The Southeast possesses some of the greatest resources for making energy use more efficient, and Appalachian Voices has a plan to help unleash that potential.
This spring, we are launching a new program focused on promoting energy savings and reducing the use of coal-fired power in rural Appalachia and the Southeast. Rory McIlmoil, a long-time advocate for Appalachia with a background in environmental science and policy, is joining the Appalachian Voices team to lead our Energy Savings for Appalachia program.
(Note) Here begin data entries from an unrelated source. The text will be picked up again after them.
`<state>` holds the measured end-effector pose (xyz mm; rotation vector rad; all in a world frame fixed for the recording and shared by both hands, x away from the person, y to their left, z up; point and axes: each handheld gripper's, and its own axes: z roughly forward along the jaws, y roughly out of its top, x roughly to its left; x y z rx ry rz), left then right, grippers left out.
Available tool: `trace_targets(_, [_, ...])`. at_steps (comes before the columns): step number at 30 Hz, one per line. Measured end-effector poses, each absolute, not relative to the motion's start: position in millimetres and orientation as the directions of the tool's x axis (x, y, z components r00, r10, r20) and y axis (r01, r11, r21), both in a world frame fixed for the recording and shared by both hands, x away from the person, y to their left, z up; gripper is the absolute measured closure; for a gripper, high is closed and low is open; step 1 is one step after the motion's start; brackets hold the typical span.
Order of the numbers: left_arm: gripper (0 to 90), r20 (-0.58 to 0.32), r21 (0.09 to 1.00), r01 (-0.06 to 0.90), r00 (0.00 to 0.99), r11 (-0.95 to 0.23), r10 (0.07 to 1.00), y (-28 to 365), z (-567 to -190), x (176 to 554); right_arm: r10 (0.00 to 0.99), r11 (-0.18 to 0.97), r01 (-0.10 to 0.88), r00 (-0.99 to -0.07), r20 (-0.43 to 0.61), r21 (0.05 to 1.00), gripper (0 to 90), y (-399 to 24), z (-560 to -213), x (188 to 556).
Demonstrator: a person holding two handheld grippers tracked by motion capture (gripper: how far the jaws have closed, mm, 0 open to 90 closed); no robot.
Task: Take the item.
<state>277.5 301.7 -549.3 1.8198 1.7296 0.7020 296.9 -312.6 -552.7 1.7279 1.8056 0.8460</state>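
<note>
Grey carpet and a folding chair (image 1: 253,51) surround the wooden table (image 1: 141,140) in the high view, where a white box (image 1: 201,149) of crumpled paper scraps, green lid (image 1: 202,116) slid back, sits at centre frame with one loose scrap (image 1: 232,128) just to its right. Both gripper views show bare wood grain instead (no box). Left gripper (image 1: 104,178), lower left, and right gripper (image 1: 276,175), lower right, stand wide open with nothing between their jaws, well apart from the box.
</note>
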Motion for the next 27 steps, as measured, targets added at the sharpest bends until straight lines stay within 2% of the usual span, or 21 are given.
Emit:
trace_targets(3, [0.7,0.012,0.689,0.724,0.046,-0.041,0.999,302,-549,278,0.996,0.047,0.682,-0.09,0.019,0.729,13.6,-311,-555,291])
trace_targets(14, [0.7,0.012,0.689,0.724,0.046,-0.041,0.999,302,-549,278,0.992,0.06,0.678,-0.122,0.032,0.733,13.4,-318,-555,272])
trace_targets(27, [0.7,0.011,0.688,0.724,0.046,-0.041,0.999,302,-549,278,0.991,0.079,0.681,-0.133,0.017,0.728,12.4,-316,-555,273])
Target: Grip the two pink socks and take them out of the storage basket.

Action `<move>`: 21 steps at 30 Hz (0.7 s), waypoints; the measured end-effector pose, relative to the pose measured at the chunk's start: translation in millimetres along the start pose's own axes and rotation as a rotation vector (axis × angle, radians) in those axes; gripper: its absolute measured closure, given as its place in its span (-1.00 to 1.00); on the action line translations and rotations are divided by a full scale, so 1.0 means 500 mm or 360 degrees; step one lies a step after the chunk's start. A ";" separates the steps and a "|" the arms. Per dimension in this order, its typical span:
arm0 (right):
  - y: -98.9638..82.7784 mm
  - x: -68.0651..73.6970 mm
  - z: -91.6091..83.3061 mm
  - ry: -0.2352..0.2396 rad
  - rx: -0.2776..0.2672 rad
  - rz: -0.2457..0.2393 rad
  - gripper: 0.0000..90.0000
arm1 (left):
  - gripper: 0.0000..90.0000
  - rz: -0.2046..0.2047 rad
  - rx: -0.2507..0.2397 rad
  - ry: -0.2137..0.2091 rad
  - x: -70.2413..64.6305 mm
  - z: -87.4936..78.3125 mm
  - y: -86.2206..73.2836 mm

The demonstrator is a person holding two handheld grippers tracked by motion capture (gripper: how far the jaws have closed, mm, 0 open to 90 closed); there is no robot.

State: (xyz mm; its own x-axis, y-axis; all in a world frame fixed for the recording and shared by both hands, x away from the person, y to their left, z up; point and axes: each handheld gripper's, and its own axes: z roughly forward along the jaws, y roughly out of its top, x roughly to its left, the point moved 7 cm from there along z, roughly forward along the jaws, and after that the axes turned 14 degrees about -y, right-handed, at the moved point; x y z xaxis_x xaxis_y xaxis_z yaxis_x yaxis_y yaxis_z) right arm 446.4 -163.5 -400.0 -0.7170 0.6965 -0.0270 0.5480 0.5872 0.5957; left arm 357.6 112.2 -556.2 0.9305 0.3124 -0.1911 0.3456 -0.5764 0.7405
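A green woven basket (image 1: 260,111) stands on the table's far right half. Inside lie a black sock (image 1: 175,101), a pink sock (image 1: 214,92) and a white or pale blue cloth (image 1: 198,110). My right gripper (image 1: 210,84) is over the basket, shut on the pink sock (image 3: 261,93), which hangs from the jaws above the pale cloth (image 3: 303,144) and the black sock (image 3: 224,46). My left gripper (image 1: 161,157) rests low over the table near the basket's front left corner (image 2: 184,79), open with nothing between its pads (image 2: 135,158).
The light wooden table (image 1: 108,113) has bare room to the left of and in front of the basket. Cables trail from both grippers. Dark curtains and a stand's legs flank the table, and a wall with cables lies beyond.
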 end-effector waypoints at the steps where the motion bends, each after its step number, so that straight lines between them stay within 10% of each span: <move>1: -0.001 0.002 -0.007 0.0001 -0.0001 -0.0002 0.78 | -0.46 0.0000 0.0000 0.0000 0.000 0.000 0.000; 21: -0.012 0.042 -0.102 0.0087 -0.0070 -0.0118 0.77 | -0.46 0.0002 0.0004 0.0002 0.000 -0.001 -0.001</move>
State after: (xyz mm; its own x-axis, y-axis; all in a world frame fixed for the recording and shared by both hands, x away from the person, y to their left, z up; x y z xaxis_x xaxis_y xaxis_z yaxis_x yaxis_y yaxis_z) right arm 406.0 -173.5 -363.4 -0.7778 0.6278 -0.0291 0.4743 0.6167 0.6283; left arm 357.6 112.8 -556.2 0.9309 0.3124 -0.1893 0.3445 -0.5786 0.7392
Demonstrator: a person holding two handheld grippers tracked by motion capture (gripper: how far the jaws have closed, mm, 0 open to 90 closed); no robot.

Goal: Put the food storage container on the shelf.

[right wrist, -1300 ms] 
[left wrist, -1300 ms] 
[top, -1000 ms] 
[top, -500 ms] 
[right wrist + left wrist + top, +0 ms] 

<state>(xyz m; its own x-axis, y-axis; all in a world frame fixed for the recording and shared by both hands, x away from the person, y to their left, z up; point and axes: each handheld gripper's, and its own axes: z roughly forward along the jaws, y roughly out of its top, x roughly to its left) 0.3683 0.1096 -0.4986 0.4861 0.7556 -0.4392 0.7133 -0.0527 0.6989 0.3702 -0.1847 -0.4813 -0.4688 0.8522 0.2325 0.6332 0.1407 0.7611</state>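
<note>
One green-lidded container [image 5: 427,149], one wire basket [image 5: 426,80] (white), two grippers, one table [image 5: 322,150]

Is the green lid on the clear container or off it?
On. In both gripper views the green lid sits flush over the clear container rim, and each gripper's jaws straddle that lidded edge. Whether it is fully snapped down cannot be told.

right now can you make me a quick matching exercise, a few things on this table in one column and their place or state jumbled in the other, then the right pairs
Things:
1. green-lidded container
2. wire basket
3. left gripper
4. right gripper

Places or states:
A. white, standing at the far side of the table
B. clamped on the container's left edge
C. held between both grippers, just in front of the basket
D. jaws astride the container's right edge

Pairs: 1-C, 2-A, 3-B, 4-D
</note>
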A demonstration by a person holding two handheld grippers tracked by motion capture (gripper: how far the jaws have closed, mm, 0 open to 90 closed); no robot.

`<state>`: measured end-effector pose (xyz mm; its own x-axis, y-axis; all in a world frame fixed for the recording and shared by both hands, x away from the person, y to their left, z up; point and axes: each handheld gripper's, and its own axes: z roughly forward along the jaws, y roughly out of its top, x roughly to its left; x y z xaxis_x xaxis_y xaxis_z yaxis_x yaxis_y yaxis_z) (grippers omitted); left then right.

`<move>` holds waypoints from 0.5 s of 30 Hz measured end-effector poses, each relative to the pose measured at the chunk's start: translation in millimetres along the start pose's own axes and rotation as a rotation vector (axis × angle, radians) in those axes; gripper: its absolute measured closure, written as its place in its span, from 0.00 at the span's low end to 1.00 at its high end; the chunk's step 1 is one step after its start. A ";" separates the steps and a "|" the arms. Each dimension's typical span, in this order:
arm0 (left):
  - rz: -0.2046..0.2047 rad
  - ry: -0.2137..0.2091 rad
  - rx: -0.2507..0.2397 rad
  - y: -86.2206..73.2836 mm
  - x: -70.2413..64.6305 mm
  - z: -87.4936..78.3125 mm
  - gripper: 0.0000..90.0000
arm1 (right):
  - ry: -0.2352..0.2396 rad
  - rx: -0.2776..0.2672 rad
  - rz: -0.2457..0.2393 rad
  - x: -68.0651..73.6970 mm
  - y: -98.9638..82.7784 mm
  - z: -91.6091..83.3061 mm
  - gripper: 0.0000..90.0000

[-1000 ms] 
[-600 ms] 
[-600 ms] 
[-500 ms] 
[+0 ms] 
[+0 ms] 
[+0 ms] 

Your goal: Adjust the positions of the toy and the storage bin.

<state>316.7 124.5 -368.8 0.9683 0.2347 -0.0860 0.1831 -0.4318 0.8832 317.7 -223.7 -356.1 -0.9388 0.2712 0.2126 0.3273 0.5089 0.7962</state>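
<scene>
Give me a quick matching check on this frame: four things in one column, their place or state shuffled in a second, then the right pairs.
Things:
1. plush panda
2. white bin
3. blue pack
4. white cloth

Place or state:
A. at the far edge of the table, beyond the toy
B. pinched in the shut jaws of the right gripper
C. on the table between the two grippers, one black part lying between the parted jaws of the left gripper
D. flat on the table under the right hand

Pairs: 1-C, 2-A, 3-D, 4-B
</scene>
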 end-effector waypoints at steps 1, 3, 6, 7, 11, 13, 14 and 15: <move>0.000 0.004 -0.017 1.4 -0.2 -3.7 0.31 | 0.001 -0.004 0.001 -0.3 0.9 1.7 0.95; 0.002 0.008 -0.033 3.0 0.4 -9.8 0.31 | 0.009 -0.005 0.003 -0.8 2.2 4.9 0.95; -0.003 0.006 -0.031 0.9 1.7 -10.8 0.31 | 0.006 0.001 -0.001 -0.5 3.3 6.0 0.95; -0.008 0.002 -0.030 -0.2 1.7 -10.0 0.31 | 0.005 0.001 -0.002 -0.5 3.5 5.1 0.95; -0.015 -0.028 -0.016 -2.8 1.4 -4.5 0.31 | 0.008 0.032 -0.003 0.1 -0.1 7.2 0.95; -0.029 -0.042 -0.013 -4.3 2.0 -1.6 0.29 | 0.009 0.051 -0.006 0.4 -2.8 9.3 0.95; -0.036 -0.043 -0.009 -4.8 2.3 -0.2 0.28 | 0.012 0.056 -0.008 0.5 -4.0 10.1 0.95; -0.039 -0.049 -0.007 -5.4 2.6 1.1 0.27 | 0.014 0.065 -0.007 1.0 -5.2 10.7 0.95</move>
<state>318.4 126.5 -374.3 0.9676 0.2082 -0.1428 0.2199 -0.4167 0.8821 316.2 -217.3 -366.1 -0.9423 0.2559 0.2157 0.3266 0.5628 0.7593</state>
“I’m excited to join Appalachian Voices to help kickstart the energy efficiency industry in Appalachia as a way to develop new economic opportunities for the Southeast, something that state and federal leaders have not focused on,” says Rory. “At the same time, this work will help residents protect their communities, health, and the environment by reducing demand for coal-fired electricity.”
Rory interned with Appalachian Voices in 2007, and has spent the past five years heading the energy program at the West Virginia-based environmental consulting firm Downstream Strategies. He will be working closely with our North Carolina, Tennessee and Virginia programs to educate electric cooperatives (member-owned utilities) and their customers on the multiple economic and environmental benefits that saving energy can have.
“Appalachian Voices has crafted a common-sense, strategic plan to reduce residential electricity demand, and therefore electric bills, and to accelerate the growth of an energy efficiency services industry in Appalachia,” says Director of Programs Dr. Matt Wasson. “Rory’s knowledge of the science of energy issues in Appalachia and his in-depth analysis of economics data give him an edge in understanding how we can advance these solutions.”
“Very few financing programs exist for electric co-op members in our region,” says Matt. “In addition to grassroots outreach, one of our goals will be to help develop and build public support for state and federal energy savings and clean energy policies.”
One of the program’s first goals will be to launch an online Energy Savings Action Center to provide residents with information about making their home more efficient and their electric bills cheaper. The site will point consumers to programs offered by their electric provider, and connect them with small businesses that offer energy audits, weatherization and other services that result in savings on electric bills while supporting a clean, local economy.
The action center will also track how Appalachia’s congressional representatives vote on clean energy bills and will help citizens send messages to their elected officials and hold them accountable.
“Building these relationships is critical for helping communities develop forward-thinking solutions at a time when politicians seem to be looking backwards,” Rory says. “Joining the terrific staff at Appalachian Voices to lead the new energy savings program is a great opportunity and I’m excited to be a part of such a progressive organization.”
Rory received his B.S. in Earth and Environmental Science from Furman University and a master’s in Global Environmental Policy from American University. It was in graduate school that he learned about the devastation of mountaintop removal coal mining and coal’s impact on citizens throughout the Southeast. “As I became more aware of those problems, I began thinking of ways I could help make a difference.”
In addition to his policy and research work with Downstream Strategies, Rory has served as the Campaign Director for the Coal River Wind Project and conducted climate change science through a U.S. Department of Energy and National Science Foundation research project.
A descendant of West Virginia pioneers, Rory lived throughout the Southeast before settling back in the Appalachian Mountains. He enjoys backpacking, beekeeping, growing his own food and woodworking.
“These are some of the oldest, most biologically diverse mountains in the world,” Rory says. “When you have lived in Appalachia and have learned how these communities are connected to the mountains, you become part of it and you can’t do anything else but try to protect it.”